蕭凡愣了一下,他與“鄉情”的緣分,主要源于冷霜雪,但是又與孫靜有千絲萬縷的關系。
而孫靜與張雅婷這對曾經的閨蜜,現在已分道揚鑣。
“這事說起來話長。”他避開與孫靜有關的話題,“我去櫻花廠找唐芳,結果看見冷霜雪,當時就挪不開眼……”
他還沒有說完,張雅婷已好奇問道:“唐芳又是誰?”
蕭凡無奈地搖了搖頭,“父輩們為我定的娃娃親……”
他將自己與唐芳的過往:還有兩人現在已形同陌路的情況,如實說了出來。
張雅婷瞥了他一眼,含沙射影地說道:“你小子倒是挺有桃花運的。”
蕭凡本想辯解,現在只有冷霜雪一個女朋友,聽到張雅婷話里有話,趕緊岔開,回歸正題道:“你不是問我怎么認識茍軍的,怎么又扯那么遠?”
張雅婷這才點了點頭,沒有繼續插嘴。
蕭凡接著說道:“為了追霜雪,我天天等在廠門口,那會兒身上也沒幾個錢,就在茍軍父母開的‘鄉情’飯館點一份快餐,一坐就是幾個小時。”
他頓了頓,語氣里多了幾分感慨:“茍軍的爸媽是特別和善的老人,從來不嫌我坐得久,還時不時給我添碗免費的例湯。”
張雅婷敏銳地覺察到蕭凡說到這里,聲音里透出幾分傷感,手里的湯勺頓了一下,但也沒有打斷他。
蕭凡繼續說:“后來,茍軍的母親心臟病走了,老伯受不了打擊,帶著老伴的骨灰回了老家。茍軍急著轉讓店鋪,我正好想盤個鋪面給霜雪她表哥表嫂開面館,就這么認識的。”
張雅婷追問道:“就是盤下他家的鋪面,他就愿意陪你去冒險?”
蕭凡不想把自己說得有多么崇高,輕描淡寫道:“當時我沒有討價還價,茍軍了解到我與他父母的交情,所以愿意陪我冒險。”
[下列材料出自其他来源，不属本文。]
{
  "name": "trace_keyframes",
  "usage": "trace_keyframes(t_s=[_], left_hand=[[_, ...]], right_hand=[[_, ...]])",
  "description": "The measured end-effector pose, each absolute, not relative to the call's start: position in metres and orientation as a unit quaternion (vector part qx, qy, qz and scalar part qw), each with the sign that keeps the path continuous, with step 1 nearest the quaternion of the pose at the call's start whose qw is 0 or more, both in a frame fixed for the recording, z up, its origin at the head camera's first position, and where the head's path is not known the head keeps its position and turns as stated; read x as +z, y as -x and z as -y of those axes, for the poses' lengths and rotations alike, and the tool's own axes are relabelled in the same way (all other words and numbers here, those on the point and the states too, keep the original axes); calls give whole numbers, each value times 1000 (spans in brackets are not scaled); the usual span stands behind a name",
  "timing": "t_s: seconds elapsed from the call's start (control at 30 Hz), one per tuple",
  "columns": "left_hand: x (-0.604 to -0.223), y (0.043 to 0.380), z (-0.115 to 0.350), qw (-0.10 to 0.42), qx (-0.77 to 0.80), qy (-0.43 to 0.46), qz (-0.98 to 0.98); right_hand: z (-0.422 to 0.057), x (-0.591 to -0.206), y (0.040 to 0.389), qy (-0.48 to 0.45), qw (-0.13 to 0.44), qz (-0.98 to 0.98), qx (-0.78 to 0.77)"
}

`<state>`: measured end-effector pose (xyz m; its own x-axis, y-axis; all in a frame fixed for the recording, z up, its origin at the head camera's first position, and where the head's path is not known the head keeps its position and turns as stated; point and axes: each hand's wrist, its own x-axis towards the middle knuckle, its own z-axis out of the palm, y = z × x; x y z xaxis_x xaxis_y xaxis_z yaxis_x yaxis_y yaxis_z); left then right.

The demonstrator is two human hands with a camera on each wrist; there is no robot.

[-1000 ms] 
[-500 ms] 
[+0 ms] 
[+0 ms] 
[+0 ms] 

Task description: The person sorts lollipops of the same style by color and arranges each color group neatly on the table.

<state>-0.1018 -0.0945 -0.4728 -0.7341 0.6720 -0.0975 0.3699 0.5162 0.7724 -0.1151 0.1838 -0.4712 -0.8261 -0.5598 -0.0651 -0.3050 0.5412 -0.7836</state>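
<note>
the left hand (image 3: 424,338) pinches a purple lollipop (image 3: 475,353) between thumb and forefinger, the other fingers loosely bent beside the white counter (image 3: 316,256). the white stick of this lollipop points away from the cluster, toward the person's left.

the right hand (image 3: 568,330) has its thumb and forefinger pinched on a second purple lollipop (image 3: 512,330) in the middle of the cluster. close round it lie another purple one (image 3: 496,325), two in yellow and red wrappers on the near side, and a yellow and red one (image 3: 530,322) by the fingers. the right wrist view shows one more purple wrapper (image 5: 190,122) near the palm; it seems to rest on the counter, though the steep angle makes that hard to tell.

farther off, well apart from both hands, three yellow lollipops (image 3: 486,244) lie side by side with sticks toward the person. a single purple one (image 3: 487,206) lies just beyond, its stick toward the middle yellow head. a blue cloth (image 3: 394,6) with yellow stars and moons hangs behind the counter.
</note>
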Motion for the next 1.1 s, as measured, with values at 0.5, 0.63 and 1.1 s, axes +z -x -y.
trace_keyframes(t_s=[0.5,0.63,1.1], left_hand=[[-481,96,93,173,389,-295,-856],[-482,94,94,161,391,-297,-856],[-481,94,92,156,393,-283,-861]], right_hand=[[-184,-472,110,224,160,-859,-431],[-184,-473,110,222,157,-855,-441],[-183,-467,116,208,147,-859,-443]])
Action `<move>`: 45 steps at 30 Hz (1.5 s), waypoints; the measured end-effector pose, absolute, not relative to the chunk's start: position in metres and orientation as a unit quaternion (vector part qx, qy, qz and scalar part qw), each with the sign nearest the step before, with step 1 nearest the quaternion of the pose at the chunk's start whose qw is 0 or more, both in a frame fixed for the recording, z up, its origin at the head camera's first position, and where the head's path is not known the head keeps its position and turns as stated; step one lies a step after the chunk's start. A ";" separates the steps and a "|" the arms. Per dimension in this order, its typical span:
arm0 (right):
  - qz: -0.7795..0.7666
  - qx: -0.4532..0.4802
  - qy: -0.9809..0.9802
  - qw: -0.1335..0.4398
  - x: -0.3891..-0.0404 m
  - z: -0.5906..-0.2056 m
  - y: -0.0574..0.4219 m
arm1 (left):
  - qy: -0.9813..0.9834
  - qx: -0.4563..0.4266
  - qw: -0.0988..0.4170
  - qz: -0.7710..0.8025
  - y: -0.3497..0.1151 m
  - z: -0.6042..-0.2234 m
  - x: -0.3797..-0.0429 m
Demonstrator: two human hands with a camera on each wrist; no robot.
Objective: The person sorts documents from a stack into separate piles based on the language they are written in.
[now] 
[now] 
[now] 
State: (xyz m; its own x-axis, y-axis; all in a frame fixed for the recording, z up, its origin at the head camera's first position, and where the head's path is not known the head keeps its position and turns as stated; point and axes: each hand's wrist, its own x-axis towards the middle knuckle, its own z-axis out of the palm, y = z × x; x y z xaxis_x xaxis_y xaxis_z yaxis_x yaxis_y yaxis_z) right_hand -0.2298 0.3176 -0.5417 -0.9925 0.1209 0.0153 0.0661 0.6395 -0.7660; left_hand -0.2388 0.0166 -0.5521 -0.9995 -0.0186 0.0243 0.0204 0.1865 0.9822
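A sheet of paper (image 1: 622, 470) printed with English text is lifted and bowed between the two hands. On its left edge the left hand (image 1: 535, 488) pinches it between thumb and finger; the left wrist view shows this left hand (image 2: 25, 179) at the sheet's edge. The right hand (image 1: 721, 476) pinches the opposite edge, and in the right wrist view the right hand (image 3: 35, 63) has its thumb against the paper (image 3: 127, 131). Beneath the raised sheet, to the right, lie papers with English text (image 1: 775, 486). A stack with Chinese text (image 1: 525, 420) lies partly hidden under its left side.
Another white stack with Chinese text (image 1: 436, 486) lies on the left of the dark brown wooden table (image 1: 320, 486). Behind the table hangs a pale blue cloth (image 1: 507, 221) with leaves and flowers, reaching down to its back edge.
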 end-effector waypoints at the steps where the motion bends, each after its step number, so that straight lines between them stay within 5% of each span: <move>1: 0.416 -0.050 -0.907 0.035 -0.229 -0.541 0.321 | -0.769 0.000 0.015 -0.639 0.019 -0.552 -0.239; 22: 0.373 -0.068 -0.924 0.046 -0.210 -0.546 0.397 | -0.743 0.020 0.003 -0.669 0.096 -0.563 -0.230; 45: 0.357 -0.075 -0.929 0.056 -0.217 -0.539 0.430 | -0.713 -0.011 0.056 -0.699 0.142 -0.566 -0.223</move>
張雅婷從蕭凡含糊其辭中,肯定他有所隱瞞,但是看到他提及這事,眼神里是藏不住的落寞,也沒好繼續追問。
下午一點,老黃準時前來。
張雅婷離開前,看到蕭凡眼神里又泛起不舍,安慰道:“我忙完就過來。”
蕭凡點點頭,想笑臉相送,可是扯起嘴角,怎么也笑不起來。
張雅婷今天本來是要去大朗、黃江、樟木頭、塘廈那四個鎮。
那里“相聚一刻”的分店裝修收尾,服務員培訓,一堆事等著她,原計劃還得在那邊住上好幾天。
那些鎮離厚街太遠,最遠的塘廈,開車來回就要五六個小時。
她走出住院部的大門,猶豫片刻,把那些事安排給了早已定好的管理人員,在電話里事無巨細地叮囑,驗收標準、培訓要點、注意事項,一條一條交代清楚。
掛斷電話,她也沒有回自己開在東莞市里的公司,而是再次來到立成鞋廠,找到茍軍,只是報了平安,沒有說出蕭凡目前在哪里。
同時想到茍軍陪著蕭凡去冒險,是為了她的事。
她從包里拿出一沓錢,雙手遞到茍軍面前道:“昨夜的事,感謝你仗義相助,這是我的一點心意。”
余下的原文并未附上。